Step-by-step solution

Understand Surface Integral

A surface integral is a generalization of line integrals, extending the idea to integration over surfaces. In this case, for a scalar function 'f' defined over some surface 'S', the surface integral calculates the sum of the values of 'f' over 'S'.

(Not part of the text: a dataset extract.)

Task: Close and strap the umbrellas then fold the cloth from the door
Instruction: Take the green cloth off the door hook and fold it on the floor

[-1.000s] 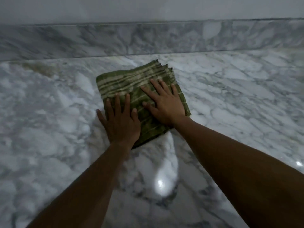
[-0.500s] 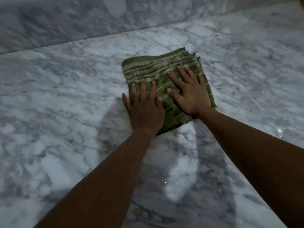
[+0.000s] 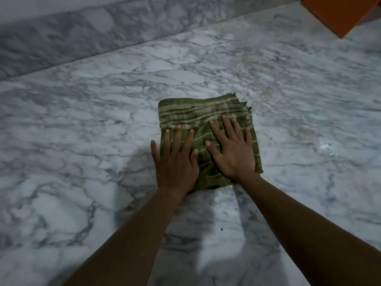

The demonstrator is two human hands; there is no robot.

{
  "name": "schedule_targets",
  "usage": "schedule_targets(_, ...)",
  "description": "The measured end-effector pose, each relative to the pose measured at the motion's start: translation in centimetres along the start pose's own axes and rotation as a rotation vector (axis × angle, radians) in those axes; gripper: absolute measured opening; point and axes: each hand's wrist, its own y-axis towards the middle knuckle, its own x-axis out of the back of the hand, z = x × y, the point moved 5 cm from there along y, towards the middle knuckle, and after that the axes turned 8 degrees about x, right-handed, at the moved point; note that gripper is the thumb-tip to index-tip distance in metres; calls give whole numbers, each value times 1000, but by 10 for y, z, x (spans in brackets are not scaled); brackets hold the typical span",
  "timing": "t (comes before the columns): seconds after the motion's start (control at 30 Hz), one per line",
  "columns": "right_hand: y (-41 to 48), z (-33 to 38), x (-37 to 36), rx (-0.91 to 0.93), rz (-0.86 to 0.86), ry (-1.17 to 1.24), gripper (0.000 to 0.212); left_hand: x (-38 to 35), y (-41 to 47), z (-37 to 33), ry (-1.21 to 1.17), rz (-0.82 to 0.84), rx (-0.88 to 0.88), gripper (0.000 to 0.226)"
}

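Marble floor bearing the folded green cloth, pressed flat beneath the left hand and right hand, fingers spread and gripping nothing. Stacked layers at the far right corner may spring apart once pressure lifts.

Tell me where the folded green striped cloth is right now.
In the head view the folded green striped cloth lies flat on the white marble floor just right of centre, under the left hand and right hand, with an orange object at upper right.
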Motion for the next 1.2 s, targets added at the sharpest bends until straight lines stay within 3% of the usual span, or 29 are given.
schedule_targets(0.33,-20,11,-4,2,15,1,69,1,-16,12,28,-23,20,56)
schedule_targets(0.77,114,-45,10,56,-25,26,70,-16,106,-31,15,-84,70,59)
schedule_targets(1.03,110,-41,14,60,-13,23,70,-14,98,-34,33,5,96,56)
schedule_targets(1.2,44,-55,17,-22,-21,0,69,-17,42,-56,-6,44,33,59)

Write the Formula of Surface Integral

For a function 'f' defined over a surface 'z = g(x,y)', the formula of the surface integral is given as: \[ \iint_S f\, dS = \iint_D f(g(x, y))\sqrt{1 + (\frac{\partial g}{\partial x})^2 + (\frac{\partial g}{\partial y})^2}\, dx\, dy \] where 'D' is the projection of 'S' onto the xy-plane.

Breakdown the Formula

The function 'f(g(x, y))' represents the function 'f' defined over the surface 'S'. The square root term, 'sqrt(1 + (\frac{\partial g}{\partial x})^2 + (\frac{\partial g}{\partial y})^2)', is the magnitude of the normal vector to the surface 'S', derived from the gradient of 'g'.

Calculate the Surface Integral

To evaluate the integral, firstly compute the partial derivatives of 'g' with respect to 'x' and 'y'. Secondly, substitute the function and the partial derivatives into the formula. Lastly, make sure to find the limits of integration 'D' that cover the entire surface 'S'.